* What you are asked to do:
Please write out all the data exactly as shown.

Records from a collection
+---+
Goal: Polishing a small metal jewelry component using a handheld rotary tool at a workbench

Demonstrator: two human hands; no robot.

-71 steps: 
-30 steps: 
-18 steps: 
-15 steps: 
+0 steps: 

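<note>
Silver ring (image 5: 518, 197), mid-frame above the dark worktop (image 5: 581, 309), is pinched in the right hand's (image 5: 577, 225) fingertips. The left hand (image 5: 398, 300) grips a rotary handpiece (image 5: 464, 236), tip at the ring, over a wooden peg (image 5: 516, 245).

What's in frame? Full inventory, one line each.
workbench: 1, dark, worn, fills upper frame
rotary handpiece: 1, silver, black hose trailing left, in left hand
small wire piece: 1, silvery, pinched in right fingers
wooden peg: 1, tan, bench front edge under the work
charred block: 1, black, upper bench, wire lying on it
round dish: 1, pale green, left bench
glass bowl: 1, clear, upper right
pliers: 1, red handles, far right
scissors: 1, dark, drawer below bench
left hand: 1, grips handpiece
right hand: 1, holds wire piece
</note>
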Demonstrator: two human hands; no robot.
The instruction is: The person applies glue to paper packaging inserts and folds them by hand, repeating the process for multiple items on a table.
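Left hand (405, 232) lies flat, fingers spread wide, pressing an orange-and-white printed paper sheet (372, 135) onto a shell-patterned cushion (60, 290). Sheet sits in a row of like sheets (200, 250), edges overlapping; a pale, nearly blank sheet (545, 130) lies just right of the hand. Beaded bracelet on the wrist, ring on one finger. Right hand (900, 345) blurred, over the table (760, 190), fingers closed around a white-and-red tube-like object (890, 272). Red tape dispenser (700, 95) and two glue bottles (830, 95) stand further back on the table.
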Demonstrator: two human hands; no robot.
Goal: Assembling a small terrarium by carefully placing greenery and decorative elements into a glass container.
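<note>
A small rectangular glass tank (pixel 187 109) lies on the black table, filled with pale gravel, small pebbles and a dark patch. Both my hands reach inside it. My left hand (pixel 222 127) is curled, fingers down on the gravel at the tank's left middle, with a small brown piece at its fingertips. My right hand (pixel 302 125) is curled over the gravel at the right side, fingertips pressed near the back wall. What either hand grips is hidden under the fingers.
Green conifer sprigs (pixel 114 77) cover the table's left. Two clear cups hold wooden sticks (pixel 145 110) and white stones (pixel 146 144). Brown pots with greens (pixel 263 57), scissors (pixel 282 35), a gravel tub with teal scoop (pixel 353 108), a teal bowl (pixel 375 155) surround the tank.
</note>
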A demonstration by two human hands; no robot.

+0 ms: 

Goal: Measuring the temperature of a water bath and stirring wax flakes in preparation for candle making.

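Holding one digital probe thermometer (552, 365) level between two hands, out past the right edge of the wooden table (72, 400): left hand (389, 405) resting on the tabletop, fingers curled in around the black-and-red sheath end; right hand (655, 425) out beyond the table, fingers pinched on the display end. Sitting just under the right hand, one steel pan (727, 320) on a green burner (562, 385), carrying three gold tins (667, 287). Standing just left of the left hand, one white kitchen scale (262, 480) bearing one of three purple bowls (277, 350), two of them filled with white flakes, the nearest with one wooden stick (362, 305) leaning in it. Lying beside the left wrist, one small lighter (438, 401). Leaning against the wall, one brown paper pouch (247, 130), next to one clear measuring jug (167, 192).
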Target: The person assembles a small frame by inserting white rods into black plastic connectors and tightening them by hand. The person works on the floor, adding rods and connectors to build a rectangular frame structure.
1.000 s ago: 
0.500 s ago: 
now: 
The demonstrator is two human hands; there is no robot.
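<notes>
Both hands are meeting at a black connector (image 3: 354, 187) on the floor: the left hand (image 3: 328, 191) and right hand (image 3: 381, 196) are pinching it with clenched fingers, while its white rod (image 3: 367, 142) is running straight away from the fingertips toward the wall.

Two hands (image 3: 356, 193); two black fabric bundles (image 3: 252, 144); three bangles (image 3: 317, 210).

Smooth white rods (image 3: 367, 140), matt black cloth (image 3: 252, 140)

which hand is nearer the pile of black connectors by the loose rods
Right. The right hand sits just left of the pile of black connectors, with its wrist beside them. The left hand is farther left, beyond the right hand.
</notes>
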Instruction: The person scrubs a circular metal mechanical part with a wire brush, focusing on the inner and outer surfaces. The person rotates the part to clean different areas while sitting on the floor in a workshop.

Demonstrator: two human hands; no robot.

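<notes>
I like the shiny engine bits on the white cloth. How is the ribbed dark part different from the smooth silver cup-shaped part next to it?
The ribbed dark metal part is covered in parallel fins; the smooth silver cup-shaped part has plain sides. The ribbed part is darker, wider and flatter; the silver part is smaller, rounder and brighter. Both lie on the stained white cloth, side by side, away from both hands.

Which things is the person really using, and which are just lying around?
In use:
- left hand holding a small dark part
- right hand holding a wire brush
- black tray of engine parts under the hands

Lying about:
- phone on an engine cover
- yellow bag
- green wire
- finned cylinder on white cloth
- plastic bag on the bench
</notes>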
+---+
* Task output:
Goal: Polishing a small metal jewelry component using a handheld rotary tool at a workbench

Demonstrator: two human hands; no robot.

-71 steps: 
-30 steps: 
-18 steps: 
-15 steps: 
+0 steps: 

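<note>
Silver ring (image 5: 518, 197), mid-frame above the dark worktop (image 5: 581, 309), is pinched in the right hand's (image 5: 577, 225) fingertips. The left hand (image 5: 398, 300) grips a rotary handpiece (image 5: 464, 236), tip at the ring, over a wooden peg (image 5: 516, 245).

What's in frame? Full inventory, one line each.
workbench: 1, dark, worn, fills upper frame
rotary handpiece: 1, silver, black hose trailing left, in left hand
small wire piece: 1, silvery, pinched in right fingers
wooden peg: 1, tan, bench front edge under the work
charred block: 1, black, upper bench, wire lying on it
round dish: 1, pale green, left bench
glass bowl: 1, clear, upper right
pliers: 1, red handles, far right
scissors: 1, dark, drawer below bench
left hand: 1, grips handpiece
right hand: 1, holds wire piece
</note>
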Demonstrator: two human hands; no robot.
The instruction is: The person applies glue to paper packaging inserts and folds them by hand, repeating the process for multiple items on a table.
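Left hand (405, 232) lies flat, fingers spread wide, pressing an orange-and-white printed paper sheet (372, 135) onto a shell-patterned cushion (60, 290). Sheet sits in a row of like sheets (200, 250), edges overlapping; a pale, nearly blank sheet (545, 130) lies just right of the hand. Beaded bracelet on the wrist, ring on one finger. Right hand (900, 345) blurred, over the table (760, 190), fingers closed around a white-and-red tube-like object (890, 272). Red tape dispenser (700, 95) and two glue bottles (830, 95) stand further back on the table.
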Demonstrator: two human hands; no robot.
Goal: Assembling a small terrarium by carefully placing greenery and decorative elements into a glass container.
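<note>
A small rectangular glass tank (pixel 187 109) lies on the black table, filled with pale gravel, small pebbles and a dark patch. Both my hands reach inside it. My left hand (pixel 222 127) is curled, fingers down on the gravel at the tank's left middle, with a small brown piece at its fingertips. My right hand (pixel 302 125) is curled over the gravel at the right side, fingertips pressed near the back wall. What either hand grips is hidden under the fingers.
Green conifer sprigs (pixel 114 77) cover the table's left. Two clear cups hold wooden sticks (pixel 145 110) and white stones (pixel 146 144). Brown pots with greens (pixel 263 57), scissors (pixel 282 35), a gravel tub with teal scoop (pixel 353 108), a teal bowl (pixel 375 155) surround the tank.
</note>
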A demonstration by two human hands; no robot.

+0 ms: 

Goal: Measuring the temperature of a water bath and stirring wax flakes in preparation for candle making.

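Holding one digital probe thermometer (552, 365) level between two hands, out past the right edge of the wooden table (72, 400): left hand (389, 405) resting on the tabletop, fingers curled in around the black-and-red sheath end; right hand (655, 425) out beyond the table, fingers pinched on the display end. Sitting just under the right hand, one steel pan (727, 320) on a green burner (562, 385), carrying three gold tins (667, 287). Standing just left of the left hand, one white kitchen scale (262, 480) bearing one of three purple bowls (277, 350), two of them filled with white flakes, the nearest with one wooden stick (362, 305) leaning in it. Lying beside the left wrist, one small lighter (438, 401). Leaning against the wall, one brown paper pouch (247, 130), next to one clear measuring jug (167, 192).
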Target: The person assembles a small frame by inserting white rods into black plastic connectors and tightening them by hand. The person works on the floor, adding rods and connectors to build a rectangular frame structure.
1.000 s ago: 
0.500 s ago: 
now: 
The demonstrator is two human hands; there is no robot.
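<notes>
Both hands are meeting at a black connector (image 3: 354, 187) on the floor: the left hand (image 3: 328, 191) and right hand (image 3: 381, 196) are pinching it with clenched fingers, while its white rod (image 3: 367, 142) is running straight away from the fingertips toward the wall.

Two hands (image 3: 356, 193); two black fabric bundles (image 3: 252, 144); three bangles (image 3: 317, 210).

Smooth white rods (image 3: 367, 140), matt black cloth (image 3: 252, 140)

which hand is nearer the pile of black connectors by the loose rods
Right. The right hand sits just left of the pile of black connectors, with its wrist beside them. The left hand is farther left, beyond the right hand.
</notes>
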Instruction: The person scrubs a circular metal mechanical part with a wire brush, focusing on the inner and outer surfaces. The person rotates the part to clean different areas while sitting on the floor in a workshop.

Demonstrator: two human hands; no robot.

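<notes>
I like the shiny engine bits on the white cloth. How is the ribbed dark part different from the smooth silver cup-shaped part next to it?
The ribbed dark metal part is covered in parallel fins; the smooth silver cup-shaped part has plain sides. The ribbed part is darker, wider and flatter; the silver part is smaller, rounder and brighter. Both lie on the stained white cloth, side by side, away from both hands.

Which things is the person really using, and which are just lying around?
In use:
- left hand holding a small dark part
- right hand holding a wire brush
- black tray of engine parts under the hands

Lying about:
- phone on an engine cover
- yellow bag
- green wire
- finned cylinder on white cloth
- plastic bag on the bench
</notes>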

For this exercise, nothing further remains.